The question is: where is this going? Are we heading down a trajectory where humans are eventually left out of the loop and we see, later, fully autonomous weapons that make their own decisions about who to kill on the battlefield?
That’s the direction things are going. No one is unleashing the swarm of killer robots today, but the trajectory is heading in that direction.
We saw reports that a school was bombed in Iran, where [175 people] They were murdered, many of them girls and boys. Presumably it was a mistake made by a human.
Do we think that autonomous weapons will be able to make the same mistake or will they be better at war than us?
This question of whether autonomous weapons will be better than humans is one of the central issues in the debate around this technology. Advocates of autonomous weapons will say that people make mistakes all the time and that machines could do it better.
Part of that depends on how hard militaries using this technology try to avoid mistakes. If the military doesn’t care about civilian casualties, then AI may simply allow them to attack targets faster and, in some cases, even commit atrocities faster, if that’s what the military is trying to do.
I think there’s really big potential here to use technology to be more precise. And if you look at the long arc of precision-guided weapons, say around the last century, we’re pointing toward much greater precision.
If we look at the example of the US attacks on Iran right now, it’s worth contrasting them with the widespread aerial bombing campaigns against cities that we saw in World War II, for example, where entire cities were devastated in Europe and Asia because the bombs were less than accurate, and the air forces dropped massive amounts of artillery to try to attack even a single factory.

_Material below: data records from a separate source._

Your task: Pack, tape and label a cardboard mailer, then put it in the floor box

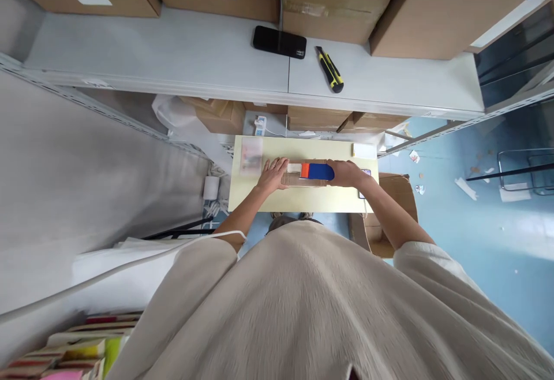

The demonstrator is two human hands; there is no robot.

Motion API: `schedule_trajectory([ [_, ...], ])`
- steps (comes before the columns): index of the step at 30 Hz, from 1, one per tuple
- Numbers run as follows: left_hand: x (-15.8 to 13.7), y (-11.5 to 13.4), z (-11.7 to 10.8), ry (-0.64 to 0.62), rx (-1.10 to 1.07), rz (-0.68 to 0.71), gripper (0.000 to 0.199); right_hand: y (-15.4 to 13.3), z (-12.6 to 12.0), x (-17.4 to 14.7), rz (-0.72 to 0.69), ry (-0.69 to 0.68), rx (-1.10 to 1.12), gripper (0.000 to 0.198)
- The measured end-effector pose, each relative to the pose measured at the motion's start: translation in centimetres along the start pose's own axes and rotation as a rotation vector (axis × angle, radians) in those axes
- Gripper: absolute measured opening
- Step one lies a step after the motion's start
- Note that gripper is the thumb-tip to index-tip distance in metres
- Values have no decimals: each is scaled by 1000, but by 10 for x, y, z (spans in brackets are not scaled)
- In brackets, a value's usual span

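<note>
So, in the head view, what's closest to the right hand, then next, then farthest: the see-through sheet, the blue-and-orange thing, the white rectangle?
From the right hand:
1. Blue-and-orange thing, touching its left side.
2. White rectangle, table's far right corner.
3. See-through sheet, table's left end.

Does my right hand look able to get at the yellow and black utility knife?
Probably yes: the utility knife lies uncovered on the shelf, near its front edge. Your right hand seems occupied with the blue item, though, and would need to rise around that edge.
</note>
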State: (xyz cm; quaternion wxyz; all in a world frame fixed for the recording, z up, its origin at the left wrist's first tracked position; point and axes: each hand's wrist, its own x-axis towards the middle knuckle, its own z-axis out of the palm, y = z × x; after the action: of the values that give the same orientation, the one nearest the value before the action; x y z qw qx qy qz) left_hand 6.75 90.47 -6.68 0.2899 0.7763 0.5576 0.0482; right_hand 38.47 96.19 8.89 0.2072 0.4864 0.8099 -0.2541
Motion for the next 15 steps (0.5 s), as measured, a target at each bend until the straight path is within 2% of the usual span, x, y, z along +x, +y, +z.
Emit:
schedule_trajectory([
  [5,-4,-4,-4,9,-5,-1,133,52,2,-17,32,-19,-62,45],
  [10,-5,-4,-10,2,-10,-12,130,116,12,-30,91,-10,-49,47],
  [15,-5,2,-13,-10,17,-17,125,150,22,-37,52,-34,-22,44],
])
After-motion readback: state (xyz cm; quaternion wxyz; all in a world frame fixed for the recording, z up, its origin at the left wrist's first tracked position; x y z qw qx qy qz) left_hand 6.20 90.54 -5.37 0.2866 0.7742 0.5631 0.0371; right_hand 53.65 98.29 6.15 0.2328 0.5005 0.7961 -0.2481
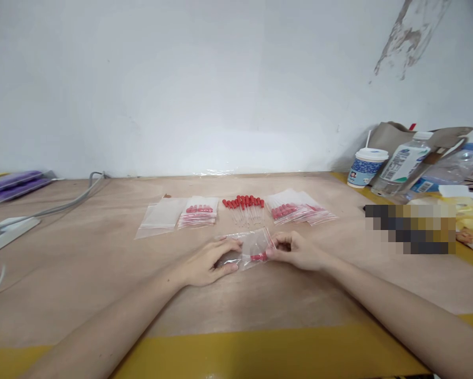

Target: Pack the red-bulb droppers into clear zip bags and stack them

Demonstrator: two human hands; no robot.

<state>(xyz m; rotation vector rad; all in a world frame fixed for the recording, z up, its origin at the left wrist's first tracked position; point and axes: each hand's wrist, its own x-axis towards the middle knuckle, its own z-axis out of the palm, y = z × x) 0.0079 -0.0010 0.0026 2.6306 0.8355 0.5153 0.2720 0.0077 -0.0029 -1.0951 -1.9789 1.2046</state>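
Observation:
A clear plastic zip bag (254, 243) lies on the table between my hands. My left hand (213, 260) is curled around its left side, thumb at the front and fingers at the back. The thumb and fingers of my right hand (294, 251) pinch the bag's right edge. Right at those fingertips shows a red dropper bulb (258, 257); how much of it is inside the bag I cannot tell. Just behind, a fanned row of droppers with red bulbs (246, 202) and clear stems lies on the table.
Flat clear bags (161, 213) and a stack of filled bags (199, 210) lie left of the droppers; more filled bags (295, 208) are at right. A paper cup (366, 168) and plastic bottle (402, 166) stand back right. A grey cable (74, 202) runs at left.

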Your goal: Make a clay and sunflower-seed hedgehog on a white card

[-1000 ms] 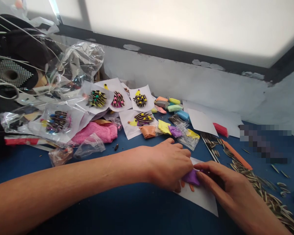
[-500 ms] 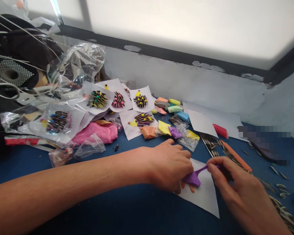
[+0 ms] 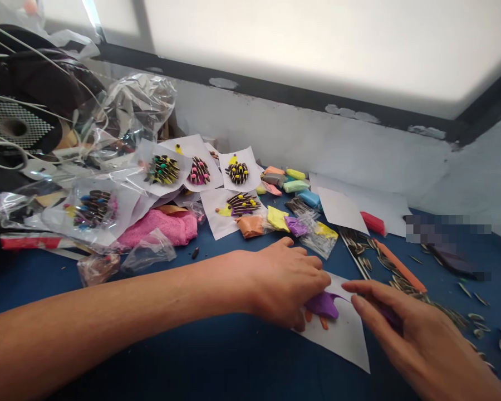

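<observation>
Lowers right hand (image 3: pixel 413 328), fingertips (image 3: pixel 347 287) parted; leaves purple clay (image 3: pixel 323 306) left of them, tapering thumbward, closest to left hand (image 3: pixel 286 281); cannot tell either grip.

there is one left hand (image 3: pixel 292 278) and one right hand (image 3: pixel 430 328), one purple clay patch (image 3: pixel 323 305) and two visible orange strips (image 3: pixel 324 323) on one white sheet (image 3: pixel 344 342). five seed-studded figures (image 3: pixel 237 174) show clearly: one blue-dotted, one green-dotted, one pink-dotted, two yellow-dotted. one pink cloth (image 3: pixel 167 225), one red packet (image 3: pixel 373 223), one orange stick (image 3: pixel 401 266); loose seeds (image 3: pixel 446 314) are too many to count.
</observation>
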The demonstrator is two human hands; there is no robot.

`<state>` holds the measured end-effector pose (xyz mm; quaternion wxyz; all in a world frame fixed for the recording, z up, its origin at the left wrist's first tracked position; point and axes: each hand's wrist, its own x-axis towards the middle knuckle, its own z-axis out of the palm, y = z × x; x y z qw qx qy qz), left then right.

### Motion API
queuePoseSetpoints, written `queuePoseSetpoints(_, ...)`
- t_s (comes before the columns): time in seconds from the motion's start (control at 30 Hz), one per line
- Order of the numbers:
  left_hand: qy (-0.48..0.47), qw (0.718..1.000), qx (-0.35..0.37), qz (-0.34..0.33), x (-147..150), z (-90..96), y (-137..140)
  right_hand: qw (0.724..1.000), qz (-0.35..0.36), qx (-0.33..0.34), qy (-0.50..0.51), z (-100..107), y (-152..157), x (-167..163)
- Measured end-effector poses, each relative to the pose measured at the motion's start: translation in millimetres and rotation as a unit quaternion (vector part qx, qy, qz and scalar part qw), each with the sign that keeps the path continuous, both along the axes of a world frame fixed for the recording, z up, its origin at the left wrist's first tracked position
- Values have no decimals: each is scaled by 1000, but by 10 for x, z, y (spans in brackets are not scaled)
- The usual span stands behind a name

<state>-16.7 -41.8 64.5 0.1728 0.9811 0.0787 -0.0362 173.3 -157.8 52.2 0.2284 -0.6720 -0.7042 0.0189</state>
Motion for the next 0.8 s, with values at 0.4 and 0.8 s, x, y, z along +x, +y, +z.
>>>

The possibility here is that AI could improve over time to allow the military to hit military targets and avoid civilian casualties. Now, if the data is wrong and they have the wrong target listed, they are going to hit the wrong target very accurately. And AI isn’t necessarily going to solve that.
On the other hand, I saw a report in it. New scientist That was quite alarming. The headline was: “AIs can’t stop recommending nuclear strikes in war game simulations.”
They wrote about a study in which models from OpenAI, Anthropic, and Google chose to use nuclear weapons in simulated war games in 95 percent of the cases, which I think is a little more than we humans typically resort to nuclear weapons. Should that scare us?
It’s a little worrying. Fortunately, as far as I know, no one is connecting long-language models to decisions about the use of nuclear weapons. But I think it points to some of the strange failure modes of AI systems.
They tend to flattery. They tend to just agree with everything you say. Sometimes they can do it to the point of absurdity, where, you know, “that’s brilliant,” the model will tell you, “that’s kind of cool.” And you say, “I don’t believe it.” And that is a real problem when talking about intelligence analysis.
Do we think ChatGPT is saying that to Pete Hegseth right now?
I hope not, but it’s possible his people are telling him that.
It starts with this ultimate phenomenon of “yes men” with these tools, where it’s not just that they’re prone to hallucinations, which is a fancy way of saying that they sometimes make things up, but also that the models could actually be used in ways that reinforce existing human biases, that reinforce biases in the data, or that people just trust them.
There’s this appearance of “the AI said this, so it must be the right thing.” And people swear by it, and we really shouldn’t. We should be more skeptical.